Re: [PATCH 10/18] arm64: Introduce FIQ support
From: Arnd Bergmann <arnd@kernel.org>
Date: 2021-02-07 12:26:39
On Sun, Feb 7, 2021 at 9:36 AM Hector Martin 'marcan' [off-list ref] wrote:
On 07/02/2021 01.22, Arnd Bergmann wrote:quoted
* In the fiq handler code, check if normal interrupts were enabled when the fiq hit. Normally they are enabled, so just proceed to handle the timer and ipi directly * if irq was disabled, defer the handling by doing a self-ipi through the aic's ipi method, and handle it from there when dealing with the next interrupt once interrupts get enabled. This would be similar to the soft-disable feature on powerpc, which never actually turns off interrupts from regular kernel code but just checks a flag in local_irq_enable that gets set when a hardirq happened.Case #2 seems messy. In AIC, we'd have to either: * Disable FIQs, and hope that doesn't confuse any save/restore code going on, then set a flag and check it in *both* the IRQ and FIQ path since either might trigger depending on what happens next, or * Mask the relevant timer, which we'd then need to make sure does not confuse the timer code (Unmask it again when we fire the interrupt? But what if the timer code intended to mask it in the interim?)

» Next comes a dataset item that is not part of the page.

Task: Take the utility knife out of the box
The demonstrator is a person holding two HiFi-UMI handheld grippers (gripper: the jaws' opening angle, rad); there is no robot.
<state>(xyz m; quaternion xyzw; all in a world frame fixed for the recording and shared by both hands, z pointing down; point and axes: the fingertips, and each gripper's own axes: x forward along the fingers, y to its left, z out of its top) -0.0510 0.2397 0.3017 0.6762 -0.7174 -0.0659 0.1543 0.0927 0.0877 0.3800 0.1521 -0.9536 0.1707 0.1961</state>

I'm not quite following here. The IRQ should be disabled the entire time while handling that self-IPI and the timer top half code, so if we get another FIQ while handling the timer from the IRQ path, it will lead either yet another self-IPI or it will be ignored in case the previous timer event has not been Acked yet. I would expect that both cases are race-free here, the only time that the FIQ needs to be disabled is while actually handling the FIQ. Did I miss something?
Plus I don't know if the vector entry code and other scaffolding between the vector and the AIC driver would be happy with, effectively, recursive interrupts. This could work with a carefully controlled path to make sure it doesn't break things, but I'm not so sure about the current "just point FIQ and IRQ to the same place" approach here.
If we do what I described above, the FIQ and IRQ entry would have
to be separate and only arrive in the same code path when calling
into drivers/clocksource/arm_arch_timer.c. It's not recursive there
because that part is only called when IRQ is disabled, and no IRQ
is being executed while the FIQ hits.